The secretary for Ngai Lik's operations director, Lam Man Chung, said he wasn't available to answer three telephone calls seeking comment. He also didn't respond to a faxed request.

Threats to party
There has been a "huge surge in labor-related sudden incidents" since the financial crisis began, according to the 2009 Blue Book of China's Society.
The prospect of more public displays of dissatisfaction threatens the Communist Party's goal of maintaining social stability and ensuring its one-party rule over the world's most populous country, said Fu Hualing, head of the law department at Hong Kong University.

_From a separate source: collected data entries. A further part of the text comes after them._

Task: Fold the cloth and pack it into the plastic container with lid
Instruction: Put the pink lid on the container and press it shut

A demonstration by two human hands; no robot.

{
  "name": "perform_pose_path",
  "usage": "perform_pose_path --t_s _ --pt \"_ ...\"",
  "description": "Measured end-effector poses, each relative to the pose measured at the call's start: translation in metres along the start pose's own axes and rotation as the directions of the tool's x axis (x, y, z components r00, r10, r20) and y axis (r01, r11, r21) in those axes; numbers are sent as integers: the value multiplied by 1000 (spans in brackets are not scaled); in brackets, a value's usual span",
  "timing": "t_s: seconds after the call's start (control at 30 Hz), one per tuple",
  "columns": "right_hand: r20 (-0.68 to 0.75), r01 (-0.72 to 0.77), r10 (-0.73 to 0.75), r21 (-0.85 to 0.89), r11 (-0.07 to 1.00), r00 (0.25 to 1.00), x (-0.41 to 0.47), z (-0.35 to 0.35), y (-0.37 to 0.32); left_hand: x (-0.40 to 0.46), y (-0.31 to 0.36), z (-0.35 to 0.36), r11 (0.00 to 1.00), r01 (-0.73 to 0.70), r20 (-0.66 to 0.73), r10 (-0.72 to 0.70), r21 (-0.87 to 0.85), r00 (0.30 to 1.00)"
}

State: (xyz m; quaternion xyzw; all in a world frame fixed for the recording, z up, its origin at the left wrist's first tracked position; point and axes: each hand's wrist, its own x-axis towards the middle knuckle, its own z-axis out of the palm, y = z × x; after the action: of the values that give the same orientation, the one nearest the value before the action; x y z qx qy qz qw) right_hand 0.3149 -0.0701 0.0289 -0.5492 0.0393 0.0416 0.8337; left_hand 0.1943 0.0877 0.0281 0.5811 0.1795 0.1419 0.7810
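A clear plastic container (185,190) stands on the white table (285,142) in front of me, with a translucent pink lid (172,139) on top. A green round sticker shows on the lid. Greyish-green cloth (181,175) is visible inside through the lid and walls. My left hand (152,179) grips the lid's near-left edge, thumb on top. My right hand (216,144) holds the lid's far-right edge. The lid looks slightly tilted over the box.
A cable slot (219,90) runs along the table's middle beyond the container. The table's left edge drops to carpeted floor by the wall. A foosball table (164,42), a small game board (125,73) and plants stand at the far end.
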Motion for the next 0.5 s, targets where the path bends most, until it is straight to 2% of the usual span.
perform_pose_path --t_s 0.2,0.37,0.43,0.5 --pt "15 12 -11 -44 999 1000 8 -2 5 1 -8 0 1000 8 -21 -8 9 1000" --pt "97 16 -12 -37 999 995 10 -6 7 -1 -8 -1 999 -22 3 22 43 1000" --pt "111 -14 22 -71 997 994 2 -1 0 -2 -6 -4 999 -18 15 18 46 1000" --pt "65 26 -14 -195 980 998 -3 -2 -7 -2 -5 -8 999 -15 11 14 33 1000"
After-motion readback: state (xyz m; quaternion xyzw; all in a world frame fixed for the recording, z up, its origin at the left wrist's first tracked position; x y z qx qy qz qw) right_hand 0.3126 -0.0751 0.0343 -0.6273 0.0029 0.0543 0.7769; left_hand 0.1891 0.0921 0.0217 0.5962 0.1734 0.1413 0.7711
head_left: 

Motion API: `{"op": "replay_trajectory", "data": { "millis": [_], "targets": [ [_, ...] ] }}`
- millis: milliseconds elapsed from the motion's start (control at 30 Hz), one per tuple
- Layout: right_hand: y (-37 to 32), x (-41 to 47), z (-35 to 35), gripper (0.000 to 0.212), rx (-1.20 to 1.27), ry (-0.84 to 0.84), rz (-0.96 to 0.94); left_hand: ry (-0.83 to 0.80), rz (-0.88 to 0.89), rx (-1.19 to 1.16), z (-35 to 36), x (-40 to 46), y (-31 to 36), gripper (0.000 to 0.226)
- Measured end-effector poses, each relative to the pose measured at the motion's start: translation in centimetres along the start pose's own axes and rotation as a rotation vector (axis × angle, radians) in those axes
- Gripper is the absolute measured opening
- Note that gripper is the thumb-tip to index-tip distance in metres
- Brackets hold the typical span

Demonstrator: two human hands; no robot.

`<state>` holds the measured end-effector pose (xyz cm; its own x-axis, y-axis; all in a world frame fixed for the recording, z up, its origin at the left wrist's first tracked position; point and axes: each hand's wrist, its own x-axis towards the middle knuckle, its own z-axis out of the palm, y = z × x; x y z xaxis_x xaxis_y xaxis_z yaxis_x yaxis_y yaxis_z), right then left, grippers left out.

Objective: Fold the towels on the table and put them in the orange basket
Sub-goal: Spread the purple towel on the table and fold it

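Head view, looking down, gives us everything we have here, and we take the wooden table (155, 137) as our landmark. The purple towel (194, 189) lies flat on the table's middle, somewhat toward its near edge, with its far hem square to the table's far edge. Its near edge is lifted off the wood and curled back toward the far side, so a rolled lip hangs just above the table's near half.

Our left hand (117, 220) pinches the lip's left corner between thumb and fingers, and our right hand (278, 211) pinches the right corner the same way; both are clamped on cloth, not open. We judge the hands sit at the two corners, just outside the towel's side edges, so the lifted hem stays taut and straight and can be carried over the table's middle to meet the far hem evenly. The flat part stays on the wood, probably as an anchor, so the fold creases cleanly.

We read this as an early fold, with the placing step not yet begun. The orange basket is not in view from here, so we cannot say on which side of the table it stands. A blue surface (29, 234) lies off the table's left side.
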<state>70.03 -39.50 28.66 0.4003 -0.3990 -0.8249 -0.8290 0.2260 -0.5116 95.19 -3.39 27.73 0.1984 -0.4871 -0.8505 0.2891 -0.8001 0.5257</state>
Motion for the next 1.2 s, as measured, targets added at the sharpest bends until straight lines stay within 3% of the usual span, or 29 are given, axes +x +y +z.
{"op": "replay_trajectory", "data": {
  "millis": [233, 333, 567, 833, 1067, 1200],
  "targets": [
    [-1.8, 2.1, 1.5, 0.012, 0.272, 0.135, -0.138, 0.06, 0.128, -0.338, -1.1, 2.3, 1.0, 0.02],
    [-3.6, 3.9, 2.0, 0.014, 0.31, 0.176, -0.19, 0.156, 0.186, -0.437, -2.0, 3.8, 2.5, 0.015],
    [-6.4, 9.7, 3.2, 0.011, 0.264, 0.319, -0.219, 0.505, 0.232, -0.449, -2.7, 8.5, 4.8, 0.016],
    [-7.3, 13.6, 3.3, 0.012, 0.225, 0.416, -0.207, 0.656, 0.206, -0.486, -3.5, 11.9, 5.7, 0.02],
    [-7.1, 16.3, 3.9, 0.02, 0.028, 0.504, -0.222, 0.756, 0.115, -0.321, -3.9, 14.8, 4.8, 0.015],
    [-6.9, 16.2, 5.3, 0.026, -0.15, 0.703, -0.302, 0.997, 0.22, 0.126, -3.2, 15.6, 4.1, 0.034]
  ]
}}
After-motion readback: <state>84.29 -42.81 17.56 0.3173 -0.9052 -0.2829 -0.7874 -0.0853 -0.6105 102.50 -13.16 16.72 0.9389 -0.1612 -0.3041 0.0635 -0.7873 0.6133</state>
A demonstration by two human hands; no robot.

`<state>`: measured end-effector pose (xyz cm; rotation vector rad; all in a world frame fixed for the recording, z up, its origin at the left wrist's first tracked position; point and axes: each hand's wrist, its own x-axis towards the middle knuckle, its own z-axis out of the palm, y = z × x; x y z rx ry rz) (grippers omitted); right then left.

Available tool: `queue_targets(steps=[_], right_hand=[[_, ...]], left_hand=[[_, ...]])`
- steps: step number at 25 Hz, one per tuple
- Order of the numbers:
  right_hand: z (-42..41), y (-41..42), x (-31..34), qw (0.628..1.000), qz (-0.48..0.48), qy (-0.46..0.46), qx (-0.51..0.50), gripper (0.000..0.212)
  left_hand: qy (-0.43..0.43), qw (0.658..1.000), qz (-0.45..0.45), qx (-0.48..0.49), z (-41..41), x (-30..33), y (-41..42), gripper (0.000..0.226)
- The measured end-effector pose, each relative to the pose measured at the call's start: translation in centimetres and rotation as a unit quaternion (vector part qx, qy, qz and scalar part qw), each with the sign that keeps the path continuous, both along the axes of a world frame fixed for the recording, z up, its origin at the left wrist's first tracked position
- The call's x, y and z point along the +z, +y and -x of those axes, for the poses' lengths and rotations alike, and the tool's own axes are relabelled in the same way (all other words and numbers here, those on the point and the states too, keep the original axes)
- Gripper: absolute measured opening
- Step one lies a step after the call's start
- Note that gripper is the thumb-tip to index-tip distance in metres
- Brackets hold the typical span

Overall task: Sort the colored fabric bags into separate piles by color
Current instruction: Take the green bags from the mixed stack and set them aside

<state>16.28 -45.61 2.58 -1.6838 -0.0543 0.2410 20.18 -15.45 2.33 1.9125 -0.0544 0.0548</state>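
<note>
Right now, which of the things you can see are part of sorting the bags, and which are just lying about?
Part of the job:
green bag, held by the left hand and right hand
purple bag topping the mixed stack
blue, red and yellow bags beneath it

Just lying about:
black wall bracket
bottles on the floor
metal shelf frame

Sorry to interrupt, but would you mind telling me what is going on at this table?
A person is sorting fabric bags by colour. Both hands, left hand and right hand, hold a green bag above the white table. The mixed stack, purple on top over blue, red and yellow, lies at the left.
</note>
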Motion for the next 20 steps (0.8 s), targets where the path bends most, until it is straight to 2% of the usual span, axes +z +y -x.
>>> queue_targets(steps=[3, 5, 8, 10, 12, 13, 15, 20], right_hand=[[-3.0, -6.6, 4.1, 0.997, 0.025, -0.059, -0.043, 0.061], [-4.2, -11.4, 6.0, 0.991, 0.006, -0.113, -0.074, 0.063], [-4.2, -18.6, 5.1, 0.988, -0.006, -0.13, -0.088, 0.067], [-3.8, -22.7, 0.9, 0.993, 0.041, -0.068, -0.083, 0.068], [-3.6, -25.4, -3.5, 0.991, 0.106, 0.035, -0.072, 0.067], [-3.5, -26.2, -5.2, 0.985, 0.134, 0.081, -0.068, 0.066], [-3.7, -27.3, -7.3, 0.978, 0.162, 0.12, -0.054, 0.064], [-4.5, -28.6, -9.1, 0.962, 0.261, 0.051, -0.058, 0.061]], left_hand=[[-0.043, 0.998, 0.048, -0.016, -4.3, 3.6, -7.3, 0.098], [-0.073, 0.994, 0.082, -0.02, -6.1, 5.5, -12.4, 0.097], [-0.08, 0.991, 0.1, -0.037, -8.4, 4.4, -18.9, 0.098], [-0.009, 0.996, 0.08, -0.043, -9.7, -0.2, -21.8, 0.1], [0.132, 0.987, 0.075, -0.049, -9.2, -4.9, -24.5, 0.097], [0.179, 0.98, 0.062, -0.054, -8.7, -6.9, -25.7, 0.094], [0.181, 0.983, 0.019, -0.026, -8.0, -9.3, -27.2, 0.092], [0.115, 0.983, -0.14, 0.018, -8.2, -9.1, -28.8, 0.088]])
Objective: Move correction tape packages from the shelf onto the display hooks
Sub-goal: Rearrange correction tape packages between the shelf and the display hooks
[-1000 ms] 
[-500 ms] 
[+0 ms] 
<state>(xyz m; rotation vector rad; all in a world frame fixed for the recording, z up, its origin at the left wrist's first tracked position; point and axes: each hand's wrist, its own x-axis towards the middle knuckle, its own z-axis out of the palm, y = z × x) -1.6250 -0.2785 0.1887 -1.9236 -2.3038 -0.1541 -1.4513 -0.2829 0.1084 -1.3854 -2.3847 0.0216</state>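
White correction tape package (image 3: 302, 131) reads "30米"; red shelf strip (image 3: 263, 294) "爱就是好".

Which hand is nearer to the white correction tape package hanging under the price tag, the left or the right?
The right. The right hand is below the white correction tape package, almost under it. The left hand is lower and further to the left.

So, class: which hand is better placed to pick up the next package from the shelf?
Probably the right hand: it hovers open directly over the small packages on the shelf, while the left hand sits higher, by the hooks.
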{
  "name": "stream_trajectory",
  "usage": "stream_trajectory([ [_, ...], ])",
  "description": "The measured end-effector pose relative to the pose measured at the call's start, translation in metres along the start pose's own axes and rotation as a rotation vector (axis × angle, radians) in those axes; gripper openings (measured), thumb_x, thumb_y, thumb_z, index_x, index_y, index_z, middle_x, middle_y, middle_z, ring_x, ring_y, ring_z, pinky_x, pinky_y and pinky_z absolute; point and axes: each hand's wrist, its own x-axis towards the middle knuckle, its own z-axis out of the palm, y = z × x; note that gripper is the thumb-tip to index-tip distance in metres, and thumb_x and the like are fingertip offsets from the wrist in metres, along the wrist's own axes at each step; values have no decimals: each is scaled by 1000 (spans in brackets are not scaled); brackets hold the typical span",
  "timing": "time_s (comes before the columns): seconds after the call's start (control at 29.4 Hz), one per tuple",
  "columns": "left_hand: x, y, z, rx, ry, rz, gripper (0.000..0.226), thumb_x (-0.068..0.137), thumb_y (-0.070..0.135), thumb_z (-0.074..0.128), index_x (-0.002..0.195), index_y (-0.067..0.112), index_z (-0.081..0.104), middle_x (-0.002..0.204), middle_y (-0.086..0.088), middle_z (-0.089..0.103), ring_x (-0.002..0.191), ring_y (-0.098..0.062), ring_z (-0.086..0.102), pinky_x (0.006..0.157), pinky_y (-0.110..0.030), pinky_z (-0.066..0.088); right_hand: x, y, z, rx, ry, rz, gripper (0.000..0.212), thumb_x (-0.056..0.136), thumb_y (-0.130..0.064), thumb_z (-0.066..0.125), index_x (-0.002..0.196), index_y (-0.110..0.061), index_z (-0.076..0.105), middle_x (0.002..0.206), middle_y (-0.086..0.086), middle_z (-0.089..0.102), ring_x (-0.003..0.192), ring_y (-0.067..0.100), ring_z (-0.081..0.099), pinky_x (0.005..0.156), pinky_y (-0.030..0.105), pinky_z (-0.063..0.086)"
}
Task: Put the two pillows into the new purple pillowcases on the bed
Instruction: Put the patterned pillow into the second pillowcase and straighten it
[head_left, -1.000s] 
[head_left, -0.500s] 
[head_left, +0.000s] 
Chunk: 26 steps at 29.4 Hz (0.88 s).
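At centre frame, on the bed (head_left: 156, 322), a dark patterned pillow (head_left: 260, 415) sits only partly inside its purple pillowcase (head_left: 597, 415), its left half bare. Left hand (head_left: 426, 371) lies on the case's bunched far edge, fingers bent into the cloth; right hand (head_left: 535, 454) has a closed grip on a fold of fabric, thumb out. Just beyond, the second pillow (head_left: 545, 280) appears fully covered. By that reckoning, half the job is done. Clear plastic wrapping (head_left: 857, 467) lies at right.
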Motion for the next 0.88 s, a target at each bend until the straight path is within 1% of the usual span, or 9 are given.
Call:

"The government knows it's contagious," Fu said. "That is what scares the Chinese government."
Last month marked the 20th anniversary of a military crackdown in Tiananmen Square, where thousands gathered to rally for democracy and against corruption.
This month President Hu Jintao cut short a trip to the Group of Eight summit in Italy as ethnic violence that killed at least 156 people continued in Xinjiang province's capital, Urumqi

"The government kept saying they are going to be strong on the contract law," said Dominique Muller, executive director of IHLO, the Hong Kong Liaison Office for international trade unions. "In reality, they are turning a blind eye."